I agree with what you are saying 100%. I stated, the 'same over same' 1 coat would work. 

I did my living room with Valspar 1 coat paint. I cut a 2x2 inch square of paint off the wall and took it to Lowes and they computer matched it. I applied one coat and it looks fab. I am a renter so I wanted a low costing freshen up coat and I got iot!


----------



## boman47k (May 10, 2008)

A few years ago, I did our lr. I was not familiar with Behr at that time, it was what my wife picked up. To look at it now, it looks no more than eggshell if that.

Anyway, I patched a few spots and "primed" them with the paint. Now it may have been my patching ability at the time, but everyone of the patches jump out at me now.

Research, are you saying you could apply 2 coats of eggshell on new drywall with no need for primer?


----------



## RH (Sep 7, 2010)

boman47k said:


> A few years ago, I did our lr. I was not familiar with Behr at that time, it was what my wife picked up. To look at it now, it looks no more than eggshell if that.
> 
> Anyway, I patched a few spots and "primed" them with the paint. Now it may have been my patching ability at the time, but everyone of the patches jump out at me now.
> 
> Research, are you saying you could apply 2 coats of eggshell on new drywall with no need for primer?


Nope. Any new dry wall always get primed first with PVA or SmartPrime. I've been using SmartPrime more because I like how it tints. My previous post concerned using eggshell over spackled spots.


----------



## daArch (Mar 15, 2008)

it sounds like we all are in agreement.

One coat works with same color, same sheen, no patches.

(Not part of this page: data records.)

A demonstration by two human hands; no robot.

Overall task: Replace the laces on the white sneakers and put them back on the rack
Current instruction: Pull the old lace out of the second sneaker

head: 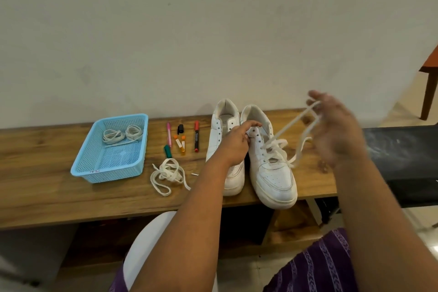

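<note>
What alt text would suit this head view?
A person's right hand pulls a white lace up out of the right sneaker while the left hand steadies its collar. A loose lace, markers and a blue basket lie on the wooden bench.

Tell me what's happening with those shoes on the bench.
A person is unlacing the right-hand white sneaker. The left hand steadies it at the tongue while the right hand pulls the lace up and out. The other sneaker is already laceless; a loose lace lies beside it, and coiled laces sit in the blue basket.
</note>
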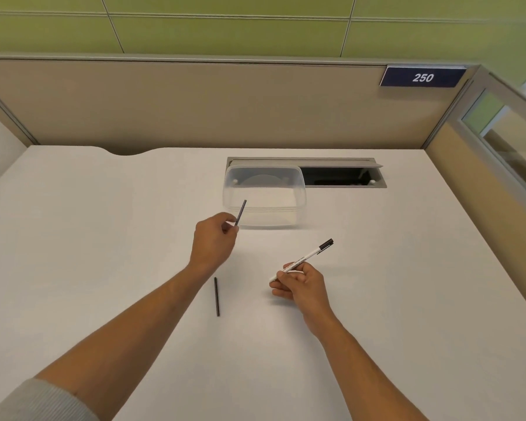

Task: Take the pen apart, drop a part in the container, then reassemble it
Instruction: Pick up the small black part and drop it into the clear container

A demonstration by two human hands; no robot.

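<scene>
While both forearms reach out over the white tabletop [88,238], a thin dark rod [217,296] lies loose on it between them, nearest the front edge and touching neither hand. Just beyond and toward the right edge, the right hand [301,284] has its fingers [289,279] closed around the lower end of the white pen barrel [301,259], which slants up and away with its black tip pointing toward the far right corner. Farther out, the left hand [214,238] pinches a second thin dark stick [241,212] between thumb and fingertips, holding it tilted so its upper end crosses the near wall of the clear plastic container [298,202]. That container stands toward the far edge, partly over a grey cable slot [346,174] set in the surface.
</scene>
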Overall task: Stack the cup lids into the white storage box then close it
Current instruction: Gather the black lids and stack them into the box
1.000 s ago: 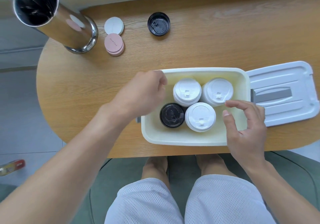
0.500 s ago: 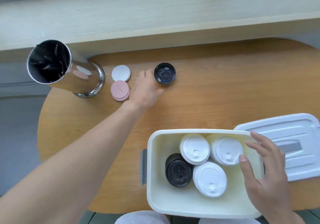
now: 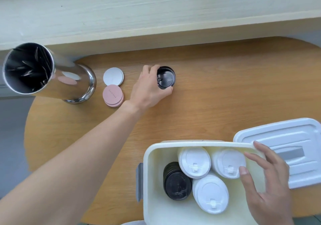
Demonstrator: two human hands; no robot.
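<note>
A rounded wooden tabletop sits against a pale ledge. The last loose black lid lies at the far side, well apart from the white storage box at the near edge. The left hand curls around it, fingers and thumb touching its rim. The right hand hovers spread over the box's right wall, holding nothing, just beside the box's lid. The carry should run back toward the body, onto the black stack.

Café counter: cup lids, coasters, steel canister.
</note>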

but that ain't no epiphany, that rule aint been changed since the very late 60's when I first picked up a brush for pay.


----------



## Rcon (Nov 19, 2009)

Just coming off a job where we repainted several walls in the house the same colour. Used aura matte over builders eggshell. Spot primed patches (with aura) and did one coat - looks freakin great.


----------



## 1963 Sovereign (Dec 14, 2011)

I almost always do one coat tinted primer and two top coats of finish paint.


----------



## Carl (Jun 18, 2011)

1963 Sovereign said:


> I almost always do one coat tinted primer and two top coats of finish paint.


 
I think we would all love to do that, but if I'm bidding against 3 other painters that are just doing two coats without priming, then I'm going to lose a lot of work.


----------



## boman47k (May 10, 2008)

I think I will stick with priming my patches if the finish coat has *any kind of sheen* other than flat. When I did the lr, I was in a hurry, its mine, etc, and I just went arounde and hit the patches with the paint instead of primer like others said they have done. Didn't work for me.

Then again, I may have rushed it and went over the patches too soon.


----------



## RH (Sep 7, 2010)

All I do is interiors and I never put down a coat of primer on an entire wall or ceiling prior to top coating unless:

* It's new drywall or texture or it's just never been painted before
* There's extensive staining, smoke damage, or some other surface damage that priming will help rectify
* I'm doing latex over oil
* Some fool used a high gloss before (can't remember the last time I encountered that)

Otherwise just spot prime as necessary (usually none needed) and two topcoats. Never had an issue.


----------



## Damon T (Nov 22, 2008)

Good timing on this thread. I just finished painting a room in our house, used BM aura matte HC-82 over both bright yellow and blue (it used to be a playroom, now an office). I hit all the repairs with a quick shot of the aura while cutting in. One coat covered perfectly. 

I had two jobs in the last two weeks where the ho's had selected behr colors. One was a ceiling so we used premium plus flat, but not their ceiling paint, as we had a few walls to hit too. Was a lighter shade, Pot O Cream. We came to call it Pot O Crap as it didn't cover worth a crap. 

Last week the HO had a bunch of wild colors, so we went for the Ultra thinking we'd get better coverage, the orange "sweet mandarin" took four cuts and three rolls! The blues were good in two, as was the bright green. Me and the crew are done "testing" behr. We will insist on Benjamin Moore from now on.


----------



## daArch (Mar 15, 2008)

Although some of the characteristics of BEHR premium Plus Ultra are acceptable, coverage is NOT one of it's strong points. And at $40 gallon (s/g) why bother ? The savings in labor FAR exceeds the material cost differential.


----------



## mudbone (Dec 26, 2011)

Gwarel said:


> I painted and office today and had a bunch of tiny bubbles popped up. They didn't dry down so I cut them out with a razor knife. It was just a nail holes that had been spackled and painted over. The original paint was fine until the new paint caused it to release.........I like to use a good primer/sealer to spot prime.


 Was it Lawerence Welks old office?:whistling2:


----------



## boman47k (May 10, 2008)

mudbone said:


> Was it Lawerence Welks old office?:whistling2:


 
Tiny bubbles?

Don Ho blue? :whistling2:


----------



## pucks101 (Mar 29, 2012)

I don't get doing one coat. All the work is in the prep. By the time you're actually painting, all the hard work is done. There's no reason not to just to the 2nd coat. Even if it looks good now, it never looks as good as it could over time with one coat.


----------



## 6126 (May 9, 2010)

One coat or two, I spot prime patches.


----------